**EXERCISE BRIEF:** The required output is the lines below from the line containing "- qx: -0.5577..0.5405" to the line containing "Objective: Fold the", inclusive, retyped exactly. No other lines belong in it.

**DATA EXTRACT:**
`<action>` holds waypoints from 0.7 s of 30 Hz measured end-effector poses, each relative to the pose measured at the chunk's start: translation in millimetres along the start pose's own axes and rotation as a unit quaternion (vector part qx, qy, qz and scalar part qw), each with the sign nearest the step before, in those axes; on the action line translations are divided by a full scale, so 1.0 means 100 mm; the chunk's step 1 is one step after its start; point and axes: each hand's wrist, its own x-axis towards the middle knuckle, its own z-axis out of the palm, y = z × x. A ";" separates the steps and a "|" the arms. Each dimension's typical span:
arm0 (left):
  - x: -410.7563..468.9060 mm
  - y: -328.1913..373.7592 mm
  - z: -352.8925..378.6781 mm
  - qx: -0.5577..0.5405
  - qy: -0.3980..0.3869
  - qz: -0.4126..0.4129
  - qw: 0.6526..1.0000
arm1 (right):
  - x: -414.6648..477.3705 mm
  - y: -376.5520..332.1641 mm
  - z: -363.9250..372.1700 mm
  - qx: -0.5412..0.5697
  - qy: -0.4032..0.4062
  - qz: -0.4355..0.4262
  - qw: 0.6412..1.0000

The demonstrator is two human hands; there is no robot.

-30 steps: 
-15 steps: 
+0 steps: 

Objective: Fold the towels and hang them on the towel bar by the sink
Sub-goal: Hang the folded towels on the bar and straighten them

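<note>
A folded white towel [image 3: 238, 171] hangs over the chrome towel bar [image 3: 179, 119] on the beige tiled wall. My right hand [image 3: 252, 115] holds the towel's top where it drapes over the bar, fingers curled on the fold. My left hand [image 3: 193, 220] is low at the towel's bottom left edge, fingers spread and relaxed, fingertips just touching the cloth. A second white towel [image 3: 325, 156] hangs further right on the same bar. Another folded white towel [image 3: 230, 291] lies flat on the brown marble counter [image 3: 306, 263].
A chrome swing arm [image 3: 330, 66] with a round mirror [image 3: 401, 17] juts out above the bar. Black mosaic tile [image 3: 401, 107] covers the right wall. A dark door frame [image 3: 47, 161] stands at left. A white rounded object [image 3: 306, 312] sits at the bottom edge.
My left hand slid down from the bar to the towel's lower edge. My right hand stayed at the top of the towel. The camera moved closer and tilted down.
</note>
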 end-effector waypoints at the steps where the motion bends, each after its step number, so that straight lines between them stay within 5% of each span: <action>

**RESULT BELOW:**
  - qx: -0.5577..0.5405
  - qy: -0.3980..0.3869
  - qz: -0.4126..0.4129
  - qw: 0.6526..1.0000
arm1 (right):
  - x: -414.6648..477.3705 mm
  - y: -376.5520..332.1641 mm
  - z: -363.9250..372.1700 mm
  - qx: -0.5412..0.5697
  - qy: -0.4032..0.4062
  - qz: -0.4355..0.4262
  - qw: 0.6412..1.0000

The demonstrator is two human hands; there is no robot.

-30 steps: 
-15 steps: 
+0 steps: 

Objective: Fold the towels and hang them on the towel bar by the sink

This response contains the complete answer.